> [What is expected]: For the entries below, how many lines contain the word "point"? Reply with the number and nothing else.

Recorded data
+===+
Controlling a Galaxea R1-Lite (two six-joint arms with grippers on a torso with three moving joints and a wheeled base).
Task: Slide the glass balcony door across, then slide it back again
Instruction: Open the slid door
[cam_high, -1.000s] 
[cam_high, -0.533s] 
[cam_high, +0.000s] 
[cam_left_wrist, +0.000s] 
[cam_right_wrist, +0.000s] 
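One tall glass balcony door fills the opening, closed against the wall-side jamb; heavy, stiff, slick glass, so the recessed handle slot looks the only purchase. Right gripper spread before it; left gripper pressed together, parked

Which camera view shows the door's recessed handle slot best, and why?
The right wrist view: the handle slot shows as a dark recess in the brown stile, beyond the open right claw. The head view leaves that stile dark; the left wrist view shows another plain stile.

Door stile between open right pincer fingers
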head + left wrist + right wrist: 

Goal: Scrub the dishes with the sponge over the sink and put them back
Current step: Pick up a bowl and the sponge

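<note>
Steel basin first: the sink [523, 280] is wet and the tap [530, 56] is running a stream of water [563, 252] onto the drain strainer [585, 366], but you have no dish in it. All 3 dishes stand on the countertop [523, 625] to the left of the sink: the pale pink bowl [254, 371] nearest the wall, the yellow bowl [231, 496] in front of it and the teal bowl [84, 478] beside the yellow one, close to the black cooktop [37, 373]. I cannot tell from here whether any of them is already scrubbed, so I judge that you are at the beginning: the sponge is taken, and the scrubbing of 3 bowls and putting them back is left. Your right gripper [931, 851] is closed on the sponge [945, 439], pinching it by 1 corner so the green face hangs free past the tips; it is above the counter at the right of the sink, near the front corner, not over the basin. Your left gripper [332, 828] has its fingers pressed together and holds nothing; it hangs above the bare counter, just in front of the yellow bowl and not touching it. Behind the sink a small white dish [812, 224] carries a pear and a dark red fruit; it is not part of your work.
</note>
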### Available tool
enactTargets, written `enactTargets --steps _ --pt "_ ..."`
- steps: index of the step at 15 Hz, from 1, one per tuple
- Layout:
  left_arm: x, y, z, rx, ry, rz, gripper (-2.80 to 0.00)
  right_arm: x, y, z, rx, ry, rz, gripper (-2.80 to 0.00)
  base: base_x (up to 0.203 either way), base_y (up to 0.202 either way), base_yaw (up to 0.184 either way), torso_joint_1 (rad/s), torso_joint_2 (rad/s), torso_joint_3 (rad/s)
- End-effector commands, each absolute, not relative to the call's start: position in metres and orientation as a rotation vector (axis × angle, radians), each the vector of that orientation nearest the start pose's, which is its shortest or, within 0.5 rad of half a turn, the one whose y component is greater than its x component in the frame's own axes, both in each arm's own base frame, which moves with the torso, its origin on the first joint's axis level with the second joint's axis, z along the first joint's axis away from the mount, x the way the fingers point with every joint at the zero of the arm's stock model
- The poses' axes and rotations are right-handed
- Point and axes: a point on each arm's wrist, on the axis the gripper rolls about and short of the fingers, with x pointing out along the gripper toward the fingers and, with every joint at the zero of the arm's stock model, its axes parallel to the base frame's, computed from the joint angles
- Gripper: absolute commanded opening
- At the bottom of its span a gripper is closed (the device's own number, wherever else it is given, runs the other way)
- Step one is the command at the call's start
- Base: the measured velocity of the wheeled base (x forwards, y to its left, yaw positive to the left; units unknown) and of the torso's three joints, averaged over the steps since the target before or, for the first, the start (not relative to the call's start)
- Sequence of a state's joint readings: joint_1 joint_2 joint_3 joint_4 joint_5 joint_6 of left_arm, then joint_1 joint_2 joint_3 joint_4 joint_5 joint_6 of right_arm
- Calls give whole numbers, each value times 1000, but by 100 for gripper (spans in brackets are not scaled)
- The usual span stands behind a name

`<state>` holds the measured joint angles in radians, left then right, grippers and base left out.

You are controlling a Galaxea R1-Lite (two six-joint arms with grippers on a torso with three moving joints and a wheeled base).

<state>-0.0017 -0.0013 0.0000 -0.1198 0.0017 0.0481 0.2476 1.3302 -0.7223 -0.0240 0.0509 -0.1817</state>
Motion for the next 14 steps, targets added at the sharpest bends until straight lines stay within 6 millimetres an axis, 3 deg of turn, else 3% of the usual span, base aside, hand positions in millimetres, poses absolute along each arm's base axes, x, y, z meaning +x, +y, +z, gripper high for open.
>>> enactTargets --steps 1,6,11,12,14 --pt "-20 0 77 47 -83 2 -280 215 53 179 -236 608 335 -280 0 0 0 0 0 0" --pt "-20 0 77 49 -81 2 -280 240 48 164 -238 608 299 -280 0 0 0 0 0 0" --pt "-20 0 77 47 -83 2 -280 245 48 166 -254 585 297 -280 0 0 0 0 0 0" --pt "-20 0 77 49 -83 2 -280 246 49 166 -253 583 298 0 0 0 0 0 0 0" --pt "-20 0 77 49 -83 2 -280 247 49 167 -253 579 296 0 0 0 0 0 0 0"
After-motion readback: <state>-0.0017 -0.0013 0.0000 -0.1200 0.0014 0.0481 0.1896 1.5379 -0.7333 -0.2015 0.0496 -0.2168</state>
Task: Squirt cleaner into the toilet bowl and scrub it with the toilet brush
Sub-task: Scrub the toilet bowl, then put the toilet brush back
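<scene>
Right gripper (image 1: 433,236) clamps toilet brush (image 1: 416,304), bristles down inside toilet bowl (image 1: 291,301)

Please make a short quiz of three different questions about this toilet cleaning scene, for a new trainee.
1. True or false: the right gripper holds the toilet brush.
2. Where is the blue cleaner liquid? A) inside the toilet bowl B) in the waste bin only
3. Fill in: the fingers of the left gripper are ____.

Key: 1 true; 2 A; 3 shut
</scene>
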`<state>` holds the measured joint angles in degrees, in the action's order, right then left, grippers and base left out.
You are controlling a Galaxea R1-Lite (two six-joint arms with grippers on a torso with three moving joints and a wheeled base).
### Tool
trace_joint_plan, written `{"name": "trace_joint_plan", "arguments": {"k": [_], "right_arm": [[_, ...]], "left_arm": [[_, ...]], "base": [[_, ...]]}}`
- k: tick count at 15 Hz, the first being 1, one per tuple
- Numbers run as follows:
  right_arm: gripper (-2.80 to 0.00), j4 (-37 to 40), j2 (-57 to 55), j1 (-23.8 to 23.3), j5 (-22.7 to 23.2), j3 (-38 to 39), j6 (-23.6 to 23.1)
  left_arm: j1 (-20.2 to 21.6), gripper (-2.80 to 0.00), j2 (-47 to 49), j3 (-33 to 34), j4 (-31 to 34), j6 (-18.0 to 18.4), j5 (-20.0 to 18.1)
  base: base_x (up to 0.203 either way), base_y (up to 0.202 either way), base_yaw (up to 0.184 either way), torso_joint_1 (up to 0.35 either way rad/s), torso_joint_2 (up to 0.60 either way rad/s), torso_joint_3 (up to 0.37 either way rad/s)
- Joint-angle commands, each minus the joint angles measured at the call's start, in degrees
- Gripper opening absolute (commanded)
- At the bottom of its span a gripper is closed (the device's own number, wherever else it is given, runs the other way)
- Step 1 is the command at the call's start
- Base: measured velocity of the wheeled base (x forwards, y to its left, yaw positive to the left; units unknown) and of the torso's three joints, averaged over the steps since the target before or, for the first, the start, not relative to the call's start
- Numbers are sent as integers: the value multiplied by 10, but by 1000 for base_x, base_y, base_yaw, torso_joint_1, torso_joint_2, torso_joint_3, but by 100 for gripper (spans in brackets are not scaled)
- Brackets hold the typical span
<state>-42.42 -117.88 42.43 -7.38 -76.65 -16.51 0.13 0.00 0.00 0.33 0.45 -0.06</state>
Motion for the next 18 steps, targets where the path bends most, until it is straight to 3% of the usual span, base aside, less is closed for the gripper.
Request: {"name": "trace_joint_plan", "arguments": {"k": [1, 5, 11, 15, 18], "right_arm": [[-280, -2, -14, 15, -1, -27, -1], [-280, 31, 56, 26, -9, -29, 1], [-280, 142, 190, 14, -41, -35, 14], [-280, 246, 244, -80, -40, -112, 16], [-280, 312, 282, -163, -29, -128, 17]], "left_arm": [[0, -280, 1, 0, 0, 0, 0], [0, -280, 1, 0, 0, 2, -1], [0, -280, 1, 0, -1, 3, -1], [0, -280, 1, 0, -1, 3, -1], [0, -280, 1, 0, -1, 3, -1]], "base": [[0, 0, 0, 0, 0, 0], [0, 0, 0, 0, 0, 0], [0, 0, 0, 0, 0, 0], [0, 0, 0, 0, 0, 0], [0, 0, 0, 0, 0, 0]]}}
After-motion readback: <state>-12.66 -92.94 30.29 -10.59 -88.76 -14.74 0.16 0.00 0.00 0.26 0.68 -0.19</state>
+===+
> [Exercise result]: 2